Retype the data that follows with no alterations, please.
____
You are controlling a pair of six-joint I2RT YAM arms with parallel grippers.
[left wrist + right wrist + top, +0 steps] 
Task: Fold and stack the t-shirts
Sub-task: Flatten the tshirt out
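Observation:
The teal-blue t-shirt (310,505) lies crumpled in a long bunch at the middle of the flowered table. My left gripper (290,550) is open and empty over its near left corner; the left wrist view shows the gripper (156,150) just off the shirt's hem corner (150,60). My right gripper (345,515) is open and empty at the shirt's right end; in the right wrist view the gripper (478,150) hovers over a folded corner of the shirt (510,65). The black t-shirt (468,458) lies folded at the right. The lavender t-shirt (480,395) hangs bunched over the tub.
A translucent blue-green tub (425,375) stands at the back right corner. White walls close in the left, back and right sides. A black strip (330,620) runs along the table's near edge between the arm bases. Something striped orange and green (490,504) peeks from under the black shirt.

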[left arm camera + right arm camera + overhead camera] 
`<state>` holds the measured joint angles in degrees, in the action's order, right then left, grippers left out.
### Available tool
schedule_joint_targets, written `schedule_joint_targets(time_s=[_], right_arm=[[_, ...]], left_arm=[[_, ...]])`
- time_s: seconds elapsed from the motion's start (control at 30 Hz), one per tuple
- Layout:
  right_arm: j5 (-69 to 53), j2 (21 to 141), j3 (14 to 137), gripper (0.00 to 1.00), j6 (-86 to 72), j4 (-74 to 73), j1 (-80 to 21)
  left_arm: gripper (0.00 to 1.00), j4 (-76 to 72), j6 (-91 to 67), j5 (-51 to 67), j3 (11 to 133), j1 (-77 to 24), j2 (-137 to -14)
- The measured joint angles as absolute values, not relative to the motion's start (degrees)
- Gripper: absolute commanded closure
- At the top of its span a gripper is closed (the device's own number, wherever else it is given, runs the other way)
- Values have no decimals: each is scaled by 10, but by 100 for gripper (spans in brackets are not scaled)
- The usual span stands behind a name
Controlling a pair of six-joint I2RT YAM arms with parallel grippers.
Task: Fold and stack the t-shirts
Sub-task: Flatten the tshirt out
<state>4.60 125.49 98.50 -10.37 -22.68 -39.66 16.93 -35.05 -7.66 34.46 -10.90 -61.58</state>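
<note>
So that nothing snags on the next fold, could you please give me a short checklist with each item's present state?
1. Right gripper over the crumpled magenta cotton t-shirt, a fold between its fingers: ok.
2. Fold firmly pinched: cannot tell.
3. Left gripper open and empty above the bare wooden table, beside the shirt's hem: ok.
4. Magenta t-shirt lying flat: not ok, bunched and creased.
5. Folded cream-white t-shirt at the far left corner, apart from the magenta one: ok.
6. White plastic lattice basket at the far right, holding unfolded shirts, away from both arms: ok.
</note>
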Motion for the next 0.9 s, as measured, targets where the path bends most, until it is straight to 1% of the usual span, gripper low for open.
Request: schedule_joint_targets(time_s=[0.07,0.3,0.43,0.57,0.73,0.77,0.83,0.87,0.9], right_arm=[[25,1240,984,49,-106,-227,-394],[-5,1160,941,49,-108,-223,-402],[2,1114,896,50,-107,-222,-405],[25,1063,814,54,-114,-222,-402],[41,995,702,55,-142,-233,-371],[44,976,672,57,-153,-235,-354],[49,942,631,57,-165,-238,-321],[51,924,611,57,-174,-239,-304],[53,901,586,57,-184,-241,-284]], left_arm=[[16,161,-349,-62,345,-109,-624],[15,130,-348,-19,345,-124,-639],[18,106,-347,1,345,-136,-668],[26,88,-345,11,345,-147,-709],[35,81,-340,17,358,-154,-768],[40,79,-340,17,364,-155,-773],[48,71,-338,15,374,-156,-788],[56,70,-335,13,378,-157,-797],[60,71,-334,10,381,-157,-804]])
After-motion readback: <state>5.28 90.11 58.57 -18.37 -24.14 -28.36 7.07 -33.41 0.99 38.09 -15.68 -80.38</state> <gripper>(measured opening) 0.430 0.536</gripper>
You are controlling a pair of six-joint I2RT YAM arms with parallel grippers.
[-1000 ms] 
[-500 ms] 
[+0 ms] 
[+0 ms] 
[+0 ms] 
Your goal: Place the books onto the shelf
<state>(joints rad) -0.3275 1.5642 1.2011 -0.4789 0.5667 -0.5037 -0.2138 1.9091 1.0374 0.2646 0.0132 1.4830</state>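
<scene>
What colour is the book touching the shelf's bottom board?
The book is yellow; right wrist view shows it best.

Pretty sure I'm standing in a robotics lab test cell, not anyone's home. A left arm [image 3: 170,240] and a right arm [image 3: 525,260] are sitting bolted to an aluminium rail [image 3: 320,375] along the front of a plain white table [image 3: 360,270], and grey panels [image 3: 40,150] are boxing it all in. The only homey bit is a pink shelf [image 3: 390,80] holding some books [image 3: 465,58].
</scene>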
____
» SOLUTION TO THE PROBLEM:
You are controlling a pair of six-joint I2RT YAM arms with parallel grippers.
[left wrist + right wrist + top, +0 steps] 
Task: Fold and stack the t-shirts
Sub-task: Flatten the tshirt out
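Observation:
The teal-blue t-shirt (310,505) lies crumpled in a long bunch at the middle of the flowered table. My left gripper (290,550) is open and empty over its near left corner; the left wrist view shows the gripper (156,150) just off the shirt's hem corner (150,60). My right gripper (345,515) is open and empty at the shirt's right end; in the right wrist view the gripper (478,150) hovers over a folded corner of the shirt (510,65). The black t-shirt (468,458) lies folded at the right. The lavender t-shirt (480,395) hangs bunched over the tub.
A translucent blue-green tub (425,375) stands at the back right corner. White walls close in the left, back and right sides. A black strip (330,620) runs along the table's near edge between the arm bases. Something striped orange and green (490,504) peeks from under the black shirt.
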
[left arm camera + right arm camera + overhead camera] 
`<state>` holds the measured joint angles in degrees, in the action's order, right then left, grippers left out.
### Available tool
schedule_joint_targets, written `schedule_joint_targets(time_s=[_], right_arm=[[_, ...]], left_arm=[[_, ...]])`
- time_s: seconds elapsed from the motion's start (control at 30 Hz), one per tuple
- Layout:
  right_arm: j5 (-69 to 53), j2 (21 to 141), j3 (14 to 137), gripper (0.00 to 1.00), j6 (-86 to 72), j4 (-74 to 73), j1 (-80 to 21)
  left_arm: gripper (0.00 to 1.00), j4 (-76 to 72), j6 (-91 to 67), j5 (-51 to 67), j3 (11 to 133), j1 (-77 to 24), j2 (-137 to -14)
- The measured joint angles as absolute values, not relative to the motion's start (degrees)
- Gripper: absolute commanded closure
- At the top of its span a gripper is closed (the device's own number, wherever else it is given, runs the other way)
- Values have no decimals: each is scaled by 10, but by 100 for gripper (spans in brackets are not scaled)
- The usual span stands behind a name
Controlling a pair of six-joint I2RT YAM arms with parallel grippers.
Task: Fold and stack the t-shirts
Sub-task: Flatten the tshirt out
<state>4.60 125.49 98.50 -10.37 -22.68 -39.66 16.93 -35.05 -7.66 34.46 -10.90 -61.58</state>
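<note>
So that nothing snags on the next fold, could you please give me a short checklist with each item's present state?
1. Right gripper over the crumpled magenta cotton t-shirt, a fold between its fingers: ok.
2. Fold firmly pinched: cannot tell.
3. Left gripper open and empty above the bare wooden table, beside the shirt's hem: ok.
4. Magenta t-shirt lying flat: not ok, bunched and creased.
5. Folded cream-white t-shirt at the far left corner, apart from the magenta one: ok.
6. White plastic lattice basket at the far right, holding unfolded shirts, away from both arms: ok.
</note>
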Motion for the next 0.9 s, as measured, targets where the path bends most, until it is straight to 1% of the usual span, gripper low for open.
Request: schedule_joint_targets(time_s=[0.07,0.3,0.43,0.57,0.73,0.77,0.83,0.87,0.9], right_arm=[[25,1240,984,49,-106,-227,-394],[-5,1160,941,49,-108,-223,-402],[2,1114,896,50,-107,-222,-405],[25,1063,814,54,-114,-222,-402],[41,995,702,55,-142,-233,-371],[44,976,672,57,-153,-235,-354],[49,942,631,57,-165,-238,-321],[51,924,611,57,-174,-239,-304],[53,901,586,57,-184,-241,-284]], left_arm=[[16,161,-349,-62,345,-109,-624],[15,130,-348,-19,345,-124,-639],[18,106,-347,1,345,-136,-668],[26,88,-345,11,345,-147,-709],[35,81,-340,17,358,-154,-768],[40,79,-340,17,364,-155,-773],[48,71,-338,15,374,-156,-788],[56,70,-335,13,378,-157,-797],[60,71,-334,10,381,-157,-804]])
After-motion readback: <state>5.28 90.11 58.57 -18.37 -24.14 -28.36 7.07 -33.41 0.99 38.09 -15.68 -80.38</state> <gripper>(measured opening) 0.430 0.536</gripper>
You are controlling a pair of six-joint I2RT YAM arms with parallel grippers.
[-1000 ms] 
[-500 ms] 
[+0 ms] 
[+0 ms] 
[+0 ms] 
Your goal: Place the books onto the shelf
<state>(joints rad) -0.3275 1.5642 1.2011 -0.4789 0.5667 -0.5037 -0.2138 1.9091 1.0374 0.2646 0.0132 1.4830</state>
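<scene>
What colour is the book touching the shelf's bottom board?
The book is yellow; right wrist view shows it best.

Pretty sure I'm standing in a robotics lab test cell, not anyone's home. A left arm [image 3: 170,240] and a right arm [image 3: 525,260] are sitting bolted to an aluminium rail [image 3: 320,375] along the front of a plain white table [image 3: 360,270], and grey panels [image 3: 40,150] are boxing it all in. The only homey bit is a pink shelf [image 3: 390,80] holding some books [image 3: 465,58].
</scene>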

The work on this exercise has been finished.